Agencja Reutera zwróciła uwagę, że producenci samochodów przyspieszają plany wprowadzenia pojazdów elektrycznych pod presją Unii Europejskiej. Głównie chodzi o zobowiązanie do redukcji emisji dwutlenku węgla.
Jednocześnie unijne ograniczenia mogą mieć katastrofalne skutki dla zysków przedsiębiorstw i stanowisk pracy - na co zwracano uwagę podczas trwających we Frankfurcie targów motoryzacyjnych IAA.

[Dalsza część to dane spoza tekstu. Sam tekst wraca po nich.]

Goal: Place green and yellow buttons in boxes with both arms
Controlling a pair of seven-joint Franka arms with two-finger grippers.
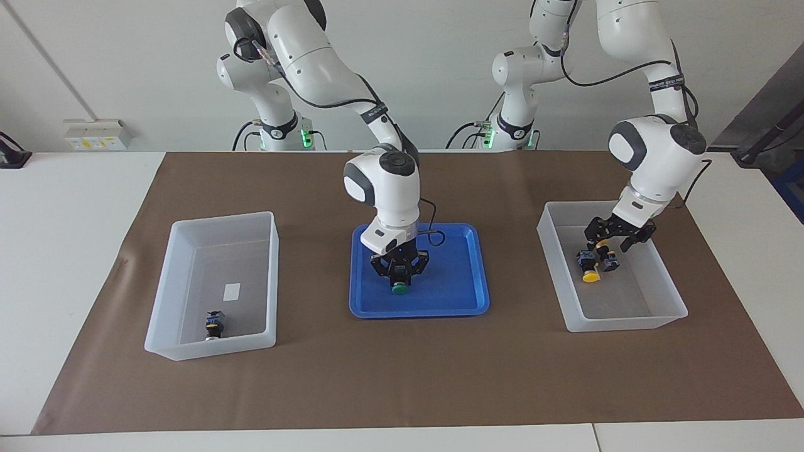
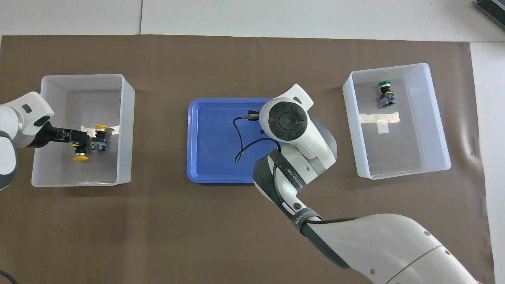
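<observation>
My right gripper (image 1: 400, 279) is down in the blue tray (image 1: 461, 276), shut on a green button (image 1: 400, 289) whose cap points down at the tray floor. In the overhead view my own wrist hides this gripper and button. My left gripper (image 1: 614, 242) is open inside the box (image 1: 553, 257) at the left arm's end, just above two yellow buttons (image 1: 590, 270) (image 1: 608, 258) lying side by side on the box floor. The overhead view shows this gripper (image 2: 85, 139) and the same yellow buttons (image 2: 81, 154) (image 2: 100, 136). The other green button (image 1: 214, 324) lies in the box (image 1: 164, 282) at the right arm's end.
A brown mat (image 1: 402, 376) covers the table under the tray and both boxes. The tray (image 2: 213, 138) stands between the two boxes (image 2: 126, 118) (image 2: 434, 118). A white label (image 2: 382, 127) lies on the floor of the box holding the green button (image 2: 386, 92).
</observation>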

Przeciętny konsument nie jest zainteresowany kupnem samochodu elektrycznego i wybiera raczej inne pojazdy. - Nasza branża dąży do jak najszybszej zmiany w kierunku bezemisyjnej mobilności. Ale ta zmiana jest naszą wspólną odpowiedzialnością - wskazał szef grupy PSA Carlos Tavares, który jest także prezesem Stowarzyszenia Europejskich Producentów Pojazdów (ACEA). - Rządy w całej Unii Europejskiej muszą dotrzymać nam tempa. Dramatycznie zwiększać inwestycje w infrastrukturę, podczas gdy my przyspieszamy premiery kolejnych samochodów elektrycznych. Co więcej, rządy muszą też zapewnić trwałe zachęty dla klientów, które powinny być jednakowe w każdym kraju UE - przekonywał Tavares.
Na zachętę
Obecnie zachęty do zakupu aut elektrycznych oferują m.in. Niemcy czy Francja. Pod koniec sierpnia informowaliśmy, że polskie Ministerstwo Energii opublikowało nowe propozycje wsparcia zakupu pojazdów na paliwa alternatywne, w tym aut elektrycznych.
Dla kategorii M1 (pojazdy osobowe, posiadające nie więcej niż osiem miejsc oprócz siedzenia kierowcy) jest jednak limit 125 tys. zł jako maksymalna cena zakupu, do której wsparcie przysługuje. Może ono sięgnąć 30 proc. wartości auta, ale nie więcej niż 36 tys. zł.